I chose this question because it more accurately described what I was trying to do. In one of the tutorials Ben mentioned that we should steer away from questions such as “how can design/how can I raise awareness” and anything that claims to be truly representative of a subject. I decided I wanted to talk about my own personal experiences with film, how I have emotionally engaged with film and how I can relate my feelings and experiences to the broader community.

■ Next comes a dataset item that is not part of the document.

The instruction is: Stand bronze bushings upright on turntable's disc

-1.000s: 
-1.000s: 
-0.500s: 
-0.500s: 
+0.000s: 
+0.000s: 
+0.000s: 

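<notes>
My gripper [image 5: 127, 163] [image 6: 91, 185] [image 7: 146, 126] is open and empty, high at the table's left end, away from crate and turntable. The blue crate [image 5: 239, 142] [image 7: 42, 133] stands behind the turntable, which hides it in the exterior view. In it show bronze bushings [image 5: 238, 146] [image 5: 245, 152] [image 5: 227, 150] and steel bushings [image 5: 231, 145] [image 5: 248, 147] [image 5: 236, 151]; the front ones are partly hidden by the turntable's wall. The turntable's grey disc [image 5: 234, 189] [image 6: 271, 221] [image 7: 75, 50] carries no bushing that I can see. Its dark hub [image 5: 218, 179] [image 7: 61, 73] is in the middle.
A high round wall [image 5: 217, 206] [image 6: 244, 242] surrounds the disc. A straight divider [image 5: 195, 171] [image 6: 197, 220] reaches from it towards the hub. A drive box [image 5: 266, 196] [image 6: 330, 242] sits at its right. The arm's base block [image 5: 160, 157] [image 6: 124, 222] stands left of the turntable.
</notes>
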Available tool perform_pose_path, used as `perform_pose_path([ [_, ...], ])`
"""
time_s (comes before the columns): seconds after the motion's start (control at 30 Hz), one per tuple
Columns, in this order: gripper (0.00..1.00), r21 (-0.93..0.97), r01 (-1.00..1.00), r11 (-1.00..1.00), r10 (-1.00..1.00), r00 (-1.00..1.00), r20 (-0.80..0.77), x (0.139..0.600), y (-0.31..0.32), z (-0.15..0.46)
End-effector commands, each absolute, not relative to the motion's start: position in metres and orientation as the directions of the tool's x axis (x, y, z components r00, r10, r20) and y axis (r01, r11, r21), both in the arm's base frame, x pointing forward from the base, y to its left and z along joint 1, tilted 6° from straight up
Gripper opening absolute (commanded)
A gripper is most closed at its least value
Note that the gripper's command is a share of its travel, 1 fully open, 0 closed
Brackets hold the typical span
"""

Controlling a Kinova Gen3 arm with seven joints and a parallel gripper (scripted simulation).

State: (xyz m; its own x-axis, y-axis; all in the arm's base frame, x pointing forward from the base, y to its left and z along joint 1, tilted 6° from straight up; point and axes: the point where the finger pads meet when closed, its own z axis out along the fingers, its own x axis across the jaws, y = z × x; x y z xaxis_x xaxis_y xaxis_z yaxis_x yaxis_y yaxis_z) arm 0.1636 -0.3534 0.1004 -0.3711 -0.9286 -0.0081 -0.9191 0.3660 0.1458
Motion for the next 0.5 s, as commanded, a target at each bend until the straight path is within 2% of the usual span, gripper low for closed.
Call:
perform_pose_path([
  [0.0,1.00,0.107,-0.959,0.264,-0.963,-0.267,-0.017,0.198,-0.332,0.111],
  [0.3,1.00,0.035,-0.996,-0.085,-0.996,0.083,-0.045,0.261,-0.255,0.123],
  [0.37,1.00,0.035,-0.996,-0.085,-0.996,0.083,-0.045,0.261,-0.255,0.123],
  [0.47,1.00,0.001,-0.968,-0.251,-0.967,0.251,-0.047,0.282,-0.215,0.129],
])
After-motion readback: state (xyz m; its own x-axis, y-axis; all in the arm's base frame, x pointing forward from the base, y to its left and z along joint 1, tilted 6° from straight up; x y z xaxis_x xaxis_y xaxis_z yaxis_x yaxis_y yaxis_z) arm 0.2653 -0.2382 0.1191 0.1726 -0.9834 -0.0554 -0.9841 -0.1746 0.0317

I wanted to focus on anhedonia and hyperesthesia because I suffer from these conditions simultaneously. Although on reflection I think I may just focus on anhedonia as it might be too difficult to focus on the hyperesthesia when a lot of people experience emotional and sensory overload. I thought maybe I should just consider how film experiences can be enhanced to be more engaging and emotionally resonant for people with emotional blunting. I also decided that I wanted to make my project autoethnographic.
After researching into autoethnography, I found some papers that were based on their own reflective experiences and some that were based on other’s experiences which had me feeling a bit confused about which direction to take it in. I did however feel more strongly about writing and reflecting on my own personal experiences and relating those experiences to the wider picture and literature. I decided I was going to do some kind of literature review and relate my own experiences back to the research to come up with new findings.
For our project proposal we had to include how we were going to ethically and carefully approach the research. I think because my project is mostly autoethnographic this won’t be too much of a problem but I did include how I would go about doing this if I were to include interviews.
I haven’t thought too much about what my final outcome will be yet as I am still in the early stages of looking into previous research, but I am thinking about creating some kind of sensory experience that would be engaging for both neurotypicals and people with anhedonia. This would be like a previous project I did called cinema for social change where I made a subscription box that included items that provided tangibility but also raised awareness for social change. Similarly, I would make a box that included sensory items that would reflect the film’s themes and essence.